Cannot run Dino with tao-5.3.0

Robert_Hoang · May 2, 2024, 10:40am

Please provide the following information when requesting support.

• Hardware (T4/V100/Xavier/Nano/etc) RTX 3080ti
• Network Type (Detectnet_v2/Faster_rcnn/Yolo_v4/LPRnet/Mask_rcnn/Classification/etc) DINO
• TLT Version (Please run “tlt info --verbose” and share “docker_tag” here) 5.3.0
• Training spec file(If have, please share here)
• How to reproduce the issue ? (This is for errors. Please share the command line and the detailed log here.)

I am working to train Dino with my custom dataset, i follow the documentation from ngc and tao docs. After spend whole day, i still got several error like belows. Please help me to check it.

Specs

train:
  num_gpus: 1
  num_nodes: 1
  validation_interval: 1
  optim:
    lr_backbone: 2e-05
    lr: 2e-4
    lr_steps: [11]
    momentum: 0.9
  num_epochs: 12
dataset:
  train_data_sources:
    - image_dir: /ws/tao_trainer/data/dino/train/images
      json_file: /ws/tao_trainer/data/dino/train/train.json
  val_data_sources:
    - image_dir: /ws/tao_trainer/data/dino/valid/images
      json_file: /ws/tao_trainer/data/dino/valid/valid.json
  num_classes: 6
  batch_size: 4
  workers: 8
  augmentation:
    fixed_padding: False
model:
  backbone: fan_small
  train_backbone: True
  pretrained_backbone_path: /ws/tao_trainer/dino/fan_small_hybrid_nvimagenet.pth
  num_feature_levels: 4
  dec_layers: 6
  enc_layers: 6
  num_queries: 300
  num_select: 100
  dropout_ratio: 0.0
  dim_feedforward: 2048

Reproduce

docker run -it --rm --gpus all -v /home/tmp/Documents:/ws nvcr.io/nvidia/tao/tao-toolkit:5.3.0-pyt dino train -e /ws/tao_trainer/dino/train.yml -r /ws/tao_trainer/dino/training_models -k threat_detection --gpus 1

===========================
=== TAO Toolkit PyTorch ===
===========================

NVIDIA Release 5.3.0-PyT (build 76438008)
TAO Toolkit Version 5.3.0

Various files include modifications (c) NVIDIA CORPORATION & AFFILIATES.  All rights reserved.

This container image and its contents are governed by the TAO Toolkit End User License Agreement.
By pulling and using the container, you accept the terms and conditions of this license:
https://developer.nvidia.com/tao-toolkit-software-license-agreement

WARNING: CUDA Minor Version Compatibility mode ENABLED.
  Using driver version 530.41.03 which has support for CUDA 12.1.  This container
  was built with CUDA 12.3 and will be run in Minor Version Compatibility mode.
  CUDA Forward Compatibility is preferred over Minor Version Compatibility for use
  with this container but was unavailable:
  [[System has unsupported display driver / cuda driver combination (CUDA_ERROR_SYSTEM_DRIVER_MISMATCH) cuInit()=803]]
  See https://docs.nvidia.com/deploy/cuda-compatibility/ for details.

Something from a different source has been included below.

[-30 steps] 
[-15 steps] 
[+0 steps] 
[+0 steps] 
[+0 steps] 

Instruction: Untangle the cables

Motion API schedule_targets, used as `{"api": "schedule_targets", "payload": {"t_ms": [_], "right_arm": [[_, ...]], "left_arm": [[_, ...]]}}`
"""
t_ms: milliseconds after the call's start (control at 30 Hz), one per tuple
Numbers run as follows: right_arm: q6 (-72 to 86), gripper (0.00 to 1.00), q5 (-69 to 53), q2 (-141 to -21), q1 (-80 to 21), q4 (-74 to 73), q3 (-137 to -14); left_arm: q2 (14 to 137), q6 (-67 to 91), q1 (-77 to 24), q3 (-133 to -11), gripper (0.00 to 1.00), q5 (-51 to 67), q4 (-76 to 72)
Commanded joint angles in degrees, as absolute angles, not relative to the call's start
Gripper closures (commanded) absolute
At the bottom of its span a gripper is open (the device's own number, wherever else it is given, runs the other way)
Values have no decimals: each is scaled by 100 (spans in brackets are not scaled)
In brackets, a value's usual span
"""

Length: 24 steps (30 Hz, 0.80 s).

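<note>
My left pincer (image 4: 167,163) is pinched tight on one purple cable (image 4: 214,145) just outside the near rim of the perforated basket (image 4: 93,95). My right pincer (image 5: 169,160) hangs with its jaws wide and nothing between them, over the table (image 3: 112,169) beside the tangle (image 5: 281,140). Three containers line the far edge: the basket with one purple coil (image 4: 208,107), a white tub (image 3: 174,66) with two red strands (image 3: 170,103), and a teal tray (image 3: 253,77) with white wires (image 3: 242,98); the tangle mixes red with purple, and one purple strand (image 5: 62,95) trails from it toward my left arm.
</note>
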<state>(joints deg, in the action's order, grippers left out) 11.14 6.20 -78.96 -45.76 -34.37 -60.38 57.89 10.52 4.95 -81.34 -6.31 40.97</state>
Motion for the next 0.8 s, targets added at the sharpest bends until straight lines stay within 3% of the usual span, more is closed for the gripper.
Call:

NOTE: The SHMEM allocation limit is set to the default of 64MB.  This may be
   insufficient for TAO Toolkit.  NVIDIA recommends the use of the following flags:
   docker run --gpus all --ipc=host --ulimit memlock=-1 --ulimit stack=67108864 ...

/usr/local/lib/python3.10/dist-packages/hydra/plugins/config_source.py:124: UserWarning: Support for .yml files is deprecated. Use .yaml extension for Hydra config files
  deprecation_warning(
Could not override 'results_dir'.
To append to your config use +results_dir=/ws/tao_trainer/dino/training_models
Key 'results_dir' is not in struct
    full_key: results_dir
    object_type=dict

Set the environment variable HYDRA_FULL_ERROR=1 for a complete stack trace.
Execution status: FAIL

Robert_Hoang · May 2, 2024, 3:53pm

Hi @Morganh , i follow your help on another topic, but still got the same error in tao-5.0.0pyt

 docker run --runtime=nvidia -it -v /home/shaj/Documents:/ws nvcr.io/nvidia/tao/tao-toolkit:5.0.0-pyt /bin/bash
dino train -e /ws/tao_trainer/dino/train.yml results_dir=/ws/tao_trainer/dino/training_models -k threat_detection

Could you please help me to check it? The sample annotation is attached (file format change from json to txt)
sample.txt (24.7 KB)

Morganh · May 2, 2024, 4:27pm

Could you use .yaml instead and retry?

Robert_Hoang · May 2, 2024, 4:35pm

Do you mean the command will look like below?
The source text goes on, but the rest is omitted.